The Garden

The Garden

By Kyoko Telfer

There is a void at the end of the garden. Both gardens, to be exact. The front garden, with its barely restrained flower beds and climbing rose trellises, and the back garden, fruit trees heavy with their burden, both come to an abrupt end just outside their wooden fencing. The wood is weather-worn and in need of a new coat of paint, a task that keeps getting postponed to another day. The front garden isn’t gated but the back garden is, a door with a latch that stands around hip height. It can swing open, out into the darkness, and when it swings shut it brings with it eddying gusts of Someplace Else.  

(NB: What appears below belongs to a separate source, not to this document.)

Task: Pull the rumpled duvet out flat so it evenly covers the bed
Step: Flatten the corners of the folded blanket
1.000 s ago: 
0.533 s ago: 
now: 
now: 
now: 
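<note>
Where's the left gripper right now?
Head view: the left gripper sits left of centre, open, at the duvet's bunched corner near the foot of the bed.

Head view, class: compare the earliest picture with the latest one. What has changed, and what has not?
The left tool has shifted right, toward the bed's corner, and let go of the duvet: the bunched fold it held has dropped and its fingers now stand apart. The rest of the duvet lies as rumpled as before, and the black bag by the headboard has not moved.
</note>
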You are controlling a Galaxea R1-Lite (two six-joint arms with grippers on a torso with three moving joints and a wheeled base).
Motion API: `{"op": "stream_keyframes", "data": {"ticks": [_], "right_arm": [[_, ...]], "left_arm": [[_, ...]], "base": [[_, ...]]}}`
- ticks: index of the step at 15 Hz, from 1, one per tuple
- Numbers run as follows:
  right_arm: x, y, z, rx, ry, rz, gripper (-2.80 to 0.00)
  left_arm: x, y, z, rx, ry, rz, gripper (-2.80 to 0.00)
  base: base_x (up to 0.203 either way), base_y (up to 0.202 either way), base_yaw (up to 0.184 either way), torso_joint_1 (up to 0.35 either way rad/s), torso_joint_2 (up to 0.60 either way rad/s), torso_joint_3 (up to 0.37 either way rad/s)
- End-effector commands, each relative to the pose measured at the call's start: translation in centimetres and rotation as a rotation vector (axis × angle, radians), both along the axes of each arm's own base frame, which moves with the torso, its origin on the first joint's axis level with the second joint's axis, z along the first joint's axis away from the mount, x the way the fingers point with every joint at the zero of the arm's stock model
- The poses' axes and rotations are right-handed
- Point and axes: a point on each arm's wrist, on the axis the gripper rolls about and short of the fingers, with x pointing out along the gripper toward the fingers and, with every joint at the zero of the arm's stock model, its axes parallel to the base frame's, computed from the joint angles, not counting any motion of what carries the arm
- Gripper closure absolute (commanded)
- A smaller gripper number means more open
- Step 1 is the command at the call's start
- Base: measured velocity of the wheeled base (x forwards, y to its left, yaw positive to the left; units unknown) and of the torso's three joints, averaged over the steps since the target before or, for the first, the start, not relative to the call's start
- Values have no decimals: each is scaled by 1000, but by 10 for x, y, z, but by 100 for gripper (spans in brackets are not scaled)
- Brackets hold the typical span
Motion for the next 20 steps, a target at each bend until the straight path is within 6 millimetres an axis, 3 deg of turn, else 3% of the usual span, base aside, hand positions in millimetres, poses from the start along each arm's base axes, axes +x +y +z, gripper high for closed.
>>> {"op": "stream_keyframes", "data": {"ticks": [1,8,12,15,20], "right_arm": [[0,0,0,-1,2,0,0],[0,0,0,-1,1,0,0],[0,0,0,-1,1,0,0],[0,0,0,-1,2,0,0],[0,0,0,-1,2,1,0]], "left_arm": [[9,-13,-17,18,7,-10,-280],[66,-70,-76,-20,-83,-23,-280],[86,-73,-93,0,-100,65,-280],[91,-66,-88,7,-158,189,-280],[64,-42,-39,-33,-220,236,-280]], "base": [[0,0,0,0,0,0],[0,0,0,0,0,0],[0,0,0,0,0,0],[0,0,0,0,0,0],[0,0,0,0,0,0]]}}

You have not always lived in the house with the garden, but it has been your home for so long that that fact may as well not matter. The house is too large for an occupant of one, dust collecting too quickly in rooms that barely get used. It has been a good home to you though, and so you appreciate its strange corners and its peculiarities. The garbage always gets collected from where you put it out by the front fence on Thursdays and your kitchen always gets filled with the groceries requested on the handwritten list pinned to the refrigerator on Mondays. Water runs clear no matter which tap you turn open and light is only a flick of a switch away. Shiny brass pans hang from the kitchen ceiling and your cupboards are always stocked with spices. There are books to read — all the great classics — overflowing from bookshelves despite your best efforts to keep them organized. The window seat in the second-floor study is the perfect place to curl up, balancing a book on your lap and a steaming cup on the windowsill.  When the itch to leave the house rears its sleepy head, there are the gardens to play in and tend to. It is a quiet life.  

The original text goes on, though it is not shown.